Work instruction => When you reach the line containing "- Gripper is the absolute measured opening", begin reproducing the material exactly, stop after the line containing "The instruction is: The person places", and leave out any pictures along the way.

※

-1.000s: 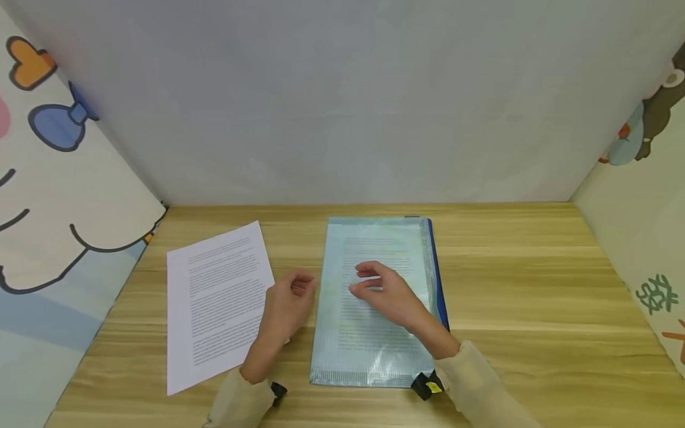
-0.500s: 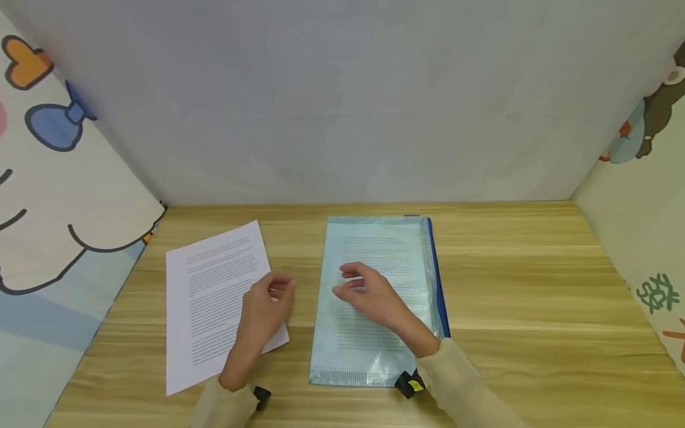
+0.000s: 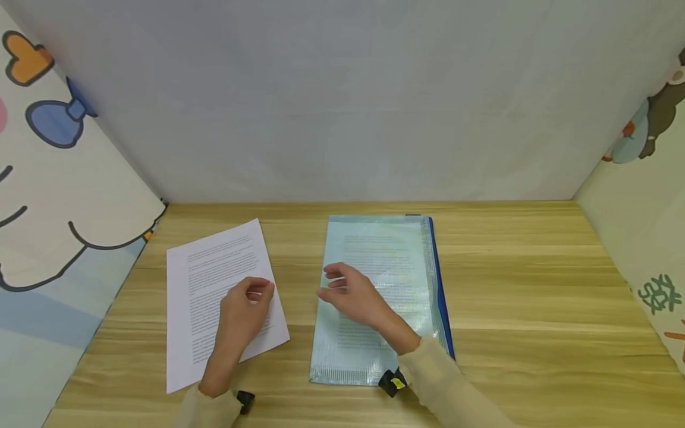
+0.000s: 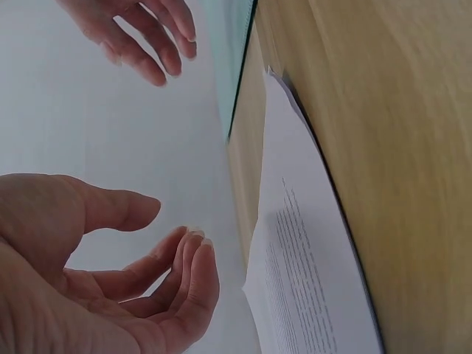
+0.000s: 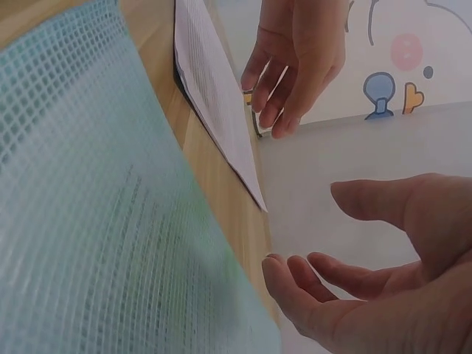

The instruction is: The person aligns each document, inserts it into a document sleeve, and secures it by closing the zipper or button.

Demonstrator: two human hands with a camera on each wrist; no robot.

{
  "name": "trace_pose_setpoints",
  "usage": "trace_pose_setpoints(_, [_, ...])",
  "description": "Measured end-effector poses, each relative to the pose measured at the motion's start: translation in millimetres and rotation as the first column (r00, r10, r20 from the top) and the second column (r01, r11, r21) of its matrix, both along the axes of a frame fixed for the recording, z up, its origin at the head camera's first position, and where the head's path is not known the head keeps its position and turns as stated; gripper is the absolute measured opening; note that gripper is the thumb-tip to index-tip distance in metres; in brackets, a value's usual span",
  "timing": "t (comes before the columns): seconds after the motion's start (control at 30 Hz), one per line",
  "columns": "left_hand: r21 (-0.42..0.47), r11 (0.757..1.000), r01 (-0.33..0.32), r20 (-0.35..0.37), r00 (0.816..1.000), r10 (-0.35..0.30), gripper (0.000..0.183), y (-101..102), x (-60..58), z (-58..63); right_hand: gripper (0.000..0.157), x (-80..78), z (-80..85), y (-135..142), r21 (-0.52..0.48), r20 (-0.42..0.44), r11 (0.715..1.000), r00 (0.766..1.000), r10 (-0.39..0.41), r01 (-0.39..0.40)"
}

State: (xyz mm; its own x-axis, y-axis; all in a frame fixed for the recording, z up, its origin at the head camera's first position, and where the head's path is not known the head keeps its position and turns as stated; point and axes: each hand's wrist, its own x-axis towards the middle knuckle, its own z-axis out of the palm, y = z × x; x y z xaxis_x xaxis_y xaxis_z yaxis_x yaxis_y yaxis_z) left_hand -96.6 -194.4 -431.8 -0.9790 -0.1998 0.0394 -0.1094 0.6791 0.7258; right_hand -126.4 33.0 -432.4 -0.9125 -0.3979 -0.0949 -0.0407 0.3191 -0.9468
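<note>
A stack of printed paper sheets lies slanted on the left of the wooden table. Over its right side hovers my left hand, fingers loosely bent and a gap between thumb and fingertips in the left wrist view. To the right lies a pale green mesh zipper pouch with a dark blue strip along its right edge; printed text shows through it. My right hand is above the pouch's left part, thumb and fingers apart with nothing between them, as the right wrist view shows.
The wooden table extends to the right of the pouch. A pale grey wall stands behind it, and panels with cartoon drawings flank it on both sides. Each wrist wears a small black device.
Both hands have moved left: the left one from the gap between paper and pouch to over the sheets, the right one toward the pouch's left edge. Paper and pouch stay put.
</note>
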Motion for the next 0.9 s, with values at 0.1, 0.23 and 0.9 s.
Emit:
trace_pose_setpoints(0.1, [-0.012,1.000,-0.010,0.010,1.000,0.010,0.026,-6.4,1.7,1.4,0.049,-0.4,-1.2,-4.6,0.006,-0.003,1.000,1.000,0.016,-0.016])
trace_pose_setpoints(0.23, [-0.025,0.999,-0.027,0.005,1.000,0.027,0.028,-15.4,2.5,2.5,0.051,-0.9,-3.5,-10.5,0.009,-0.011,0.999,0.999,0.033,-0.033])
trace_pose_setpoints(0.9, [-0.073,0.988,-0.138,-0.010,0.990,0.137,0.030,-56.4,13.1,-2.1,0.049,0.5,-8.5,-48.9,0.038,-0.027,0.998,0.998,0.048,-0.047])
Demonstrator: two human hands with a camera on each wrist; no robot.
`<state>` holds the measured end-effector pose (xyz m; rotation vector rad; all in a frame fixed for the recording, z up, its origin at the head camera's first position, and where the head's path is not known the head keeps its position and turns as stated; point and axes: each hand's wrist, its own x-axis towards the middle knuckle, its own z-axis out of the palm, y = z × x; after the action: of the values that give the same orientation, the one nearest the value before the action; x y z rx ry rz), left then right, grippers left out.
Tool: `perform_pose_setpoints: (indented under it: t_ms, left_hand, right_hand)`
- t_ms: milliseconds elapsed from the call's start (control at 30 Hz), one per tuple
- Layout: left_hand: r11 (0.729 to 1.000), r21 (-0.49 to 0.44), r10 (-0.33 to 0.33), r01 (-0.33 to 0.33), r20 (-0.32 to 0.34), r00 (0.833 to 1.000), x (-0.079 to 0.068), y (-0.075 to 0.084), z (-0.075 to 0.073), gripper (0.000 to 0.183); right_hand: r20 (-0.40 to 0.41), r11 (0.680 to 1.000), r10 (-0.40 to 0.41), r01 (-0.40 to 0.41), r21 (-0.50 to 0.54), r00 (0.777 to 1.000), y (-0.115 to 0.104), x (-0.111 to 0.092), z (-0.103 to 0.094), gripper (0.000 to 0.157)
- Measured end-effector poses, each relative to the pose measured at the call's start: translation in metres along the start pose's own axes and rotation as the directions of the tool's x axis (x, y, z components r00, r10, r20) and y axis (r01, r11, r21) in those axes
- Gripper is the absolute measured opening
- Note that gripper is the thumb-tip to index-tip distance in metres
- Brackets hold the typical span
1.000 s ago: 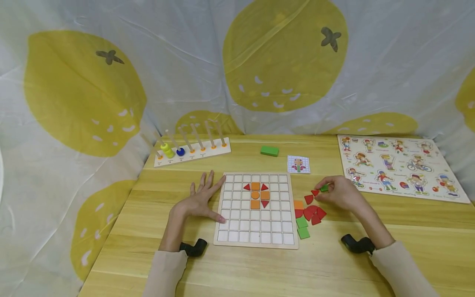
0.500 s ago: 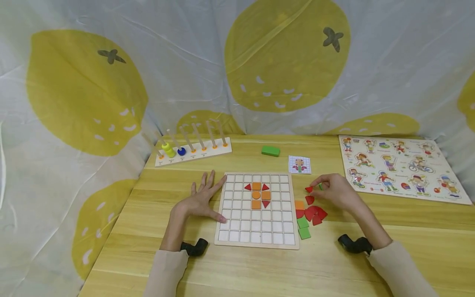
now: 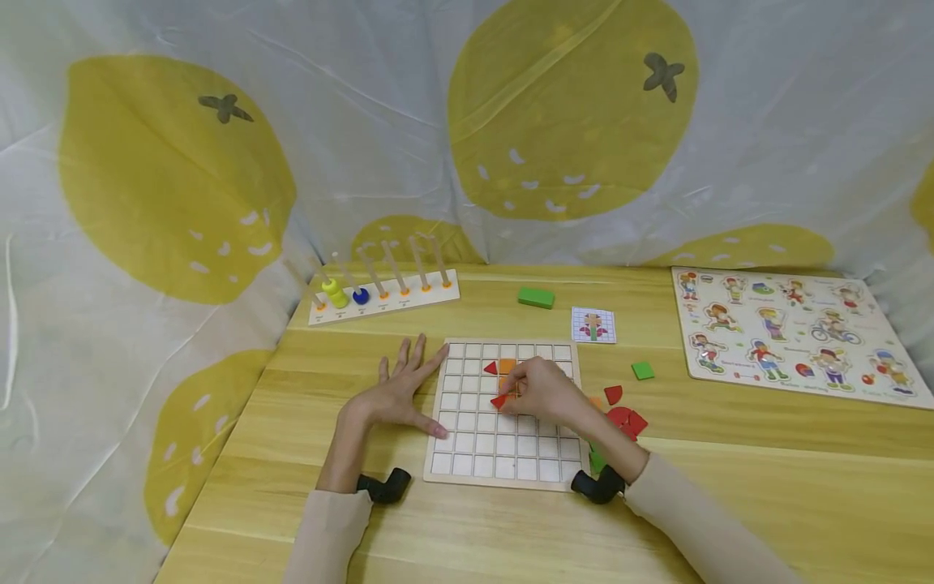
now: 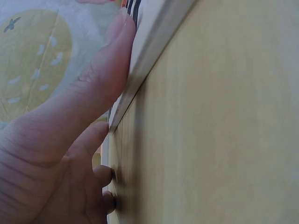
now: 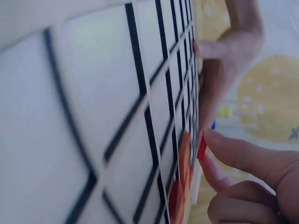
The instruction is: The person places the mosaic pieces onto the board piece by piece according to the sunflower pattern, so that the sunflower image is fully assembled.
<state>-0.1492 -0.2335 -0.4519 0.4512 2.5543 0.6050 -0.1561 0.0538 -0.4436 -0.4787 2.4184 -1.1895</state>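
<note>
the left hand (image 3: 392, 399), fingers spread wide, touches the pale wooden grid board (image 3: 484, 444) beside it; the right hand (image 3: 546, 392) pinches a small red triangular piece (image 3: 498, 401) above the board, flat red pieces (image 3: 620, 417) near its wrist

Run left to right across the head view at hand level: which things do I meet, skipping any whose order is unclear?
Left hand → red triangular tile on the gridded board → right hand, pinching another red tile → red quarter-circle tile → green square tile → sports-figure puzzle board.
</note>
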Motion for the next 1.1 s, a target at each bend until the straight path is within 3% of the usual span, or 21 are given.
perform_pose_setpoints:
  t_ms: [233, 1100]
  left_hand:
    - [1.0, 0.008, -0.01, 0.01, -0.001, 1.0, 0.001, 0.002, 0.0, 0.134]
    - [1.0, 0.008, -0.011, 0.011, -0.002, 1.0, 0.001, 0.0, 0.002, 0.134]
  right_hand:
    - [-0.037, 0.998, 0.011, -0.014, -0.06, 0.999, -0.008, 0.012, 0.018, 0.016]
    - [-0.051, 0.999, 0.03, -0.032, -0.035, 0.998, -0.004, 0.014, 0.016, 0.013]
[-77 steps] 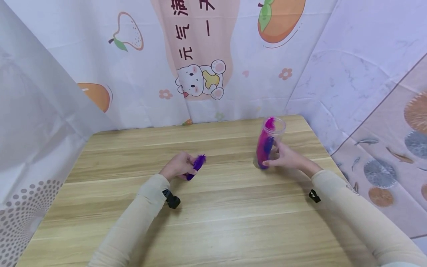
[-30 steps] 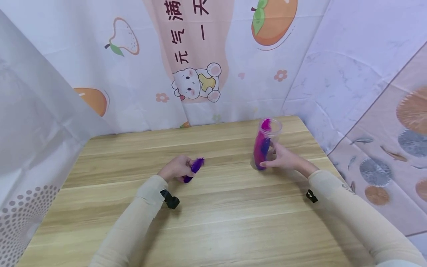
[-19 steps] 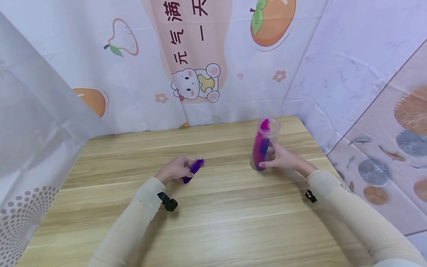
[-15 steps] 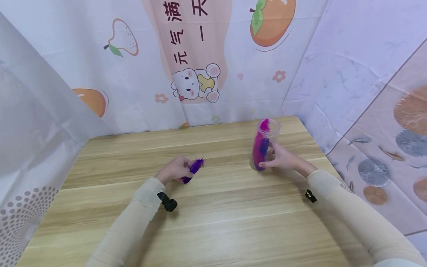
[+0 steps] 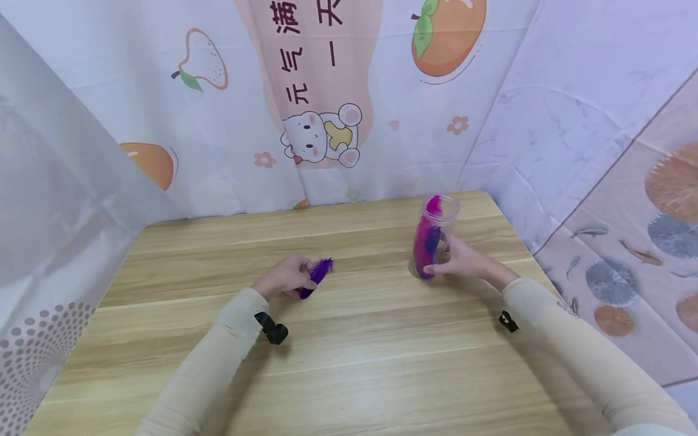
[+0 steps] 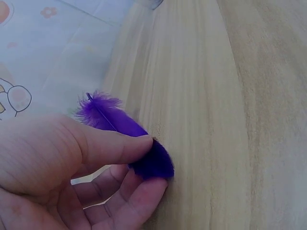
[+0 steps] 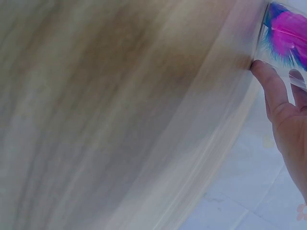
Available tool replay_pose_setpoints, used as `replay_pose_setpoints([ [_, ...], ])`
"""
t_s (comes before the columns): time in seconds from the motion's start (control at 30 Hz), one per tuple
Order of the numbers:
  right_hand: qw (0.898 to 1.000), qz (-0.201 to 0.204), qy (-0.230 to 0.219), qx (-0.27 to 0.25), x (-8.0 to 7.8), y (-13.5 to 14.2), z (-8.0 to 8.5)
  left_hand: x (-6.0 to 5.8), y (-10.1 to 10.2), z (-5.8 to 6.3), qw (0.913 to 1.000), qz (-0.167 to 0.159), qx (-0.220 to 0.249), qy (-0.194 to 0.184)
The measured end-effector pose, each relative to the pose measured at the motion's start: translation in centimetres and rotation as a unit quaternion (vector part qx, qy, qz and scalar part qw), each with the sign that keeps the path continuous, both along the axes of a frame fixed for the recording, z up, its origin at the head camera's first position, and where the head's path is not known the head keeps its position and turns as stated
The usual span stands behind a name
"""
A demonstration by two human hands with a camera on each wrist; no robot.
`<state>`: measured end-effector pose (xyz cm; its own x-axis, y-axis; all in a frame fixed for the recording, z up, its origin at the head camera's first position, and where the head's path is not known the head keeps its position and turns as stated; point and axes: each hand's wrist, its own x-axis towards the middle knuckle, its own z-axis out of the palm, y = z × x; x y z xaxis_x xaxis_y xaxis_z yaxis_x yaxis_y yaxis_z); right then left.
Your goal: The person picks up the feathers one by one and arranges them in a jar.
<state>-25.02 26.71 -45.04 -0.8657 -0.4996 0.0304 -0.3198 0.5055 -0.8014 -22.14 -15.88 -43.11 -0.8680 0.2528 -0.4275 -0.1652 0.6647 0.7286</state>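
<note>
My left hand (image 5: 289, 277) pinches a purple feather (image 6: 122, 125) between thumb and fingers, low over the left middle of the table. The feather's fluffy end points away to the upper right in the head view. To the right, a clear plastic cup (image 5: 448, 212) stands upright on the table with pink and blue feathers (image 5: 427, 242) inside. My right hand (image 5: 460, 257) holds this cup from its right side, thumb in front. In the right wrist view only part of the right hand (image 7: 287, 117) and of the bright pink feather (image 7: 291, 33) shows, at the right edge.
A wood-grain table (image 5: 349, 363) lies under both hands. Behind it hangs a white printed curtain (image 5: 218, 133), close to the table's back edge. Another patterned cloth (image 5: 611, 254) hangs at the right. A black wrist mount (image 5: 271, 329) sits on the left sleeve.
The head view has shifted slightly since the oldest frame. The left hand still pinches the purple feather, and the right hand still holds the cup in place.
</note>
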Motion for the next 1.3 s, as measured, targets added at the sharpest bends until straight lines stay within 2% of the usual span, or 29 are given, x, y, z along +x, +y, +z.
replay_pose_setpoints([
  [0.37, 1.000, -0.005, -0.013, -0.003, 0.1, 0.1, -0.1, -0.7, -0.4, -0.1, 0.9999, -0.003, 0.012, 0.002],
  [0.5, 1.000, -0.005, -0.013, 0.001, 0.1, 0.1, -0.1, -0.6, -0.6, -0.3, 0.9982, -0.015, 0.056, 0.013],
  [0.6, 1.000, -0.005, -0.015, 0.001, 0.1, 0.1, -0.1, -0.6, -0.8, -0.3, 0.9937, -0.023, 0.108, 0.018],
  [0.73, 1.000, -0.005, -0.013, 0.000, 0.1, 0.1, -0.1, -0.5, -0.8, -0.1, 0.9883, -0.025, 0.149, 0.022],
  [0.93, 1.000, -0.004, -0.006, -0.003, 0.0, 0.0, -0.1, -0.5, -0.2, 0.2, 0.9851, -0.010, 0.171, 0.018],
  [1.1, 1.000, -0.008, -0.009, -0.005, 0.0, 0.0, -0.1, -0.5, 0.3, 0.1, 0.9842, 0.005, 0.174, 0.031],
  [1.3, 1.000, -0.008, -0.010, -0.004, -0.1, 0.0, -0.1, -0.5, 0.9, 0.4, 0.9810, -0.003, 0.190, 0.040],
])
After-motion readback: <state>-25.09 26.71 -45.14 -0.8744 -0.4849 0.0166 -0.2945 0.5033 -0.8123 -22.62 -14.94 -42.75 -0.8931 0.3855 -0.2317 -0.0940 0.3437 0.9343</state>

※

Exercise result =>
- Gripper is the absolute measured opening
- Note that gripper is the thumb-tip to index-tip distance in metres
- Brackets hold the typical span
1.000 s ago: 
0.500 s ago: 
now: 
now: 
now: 
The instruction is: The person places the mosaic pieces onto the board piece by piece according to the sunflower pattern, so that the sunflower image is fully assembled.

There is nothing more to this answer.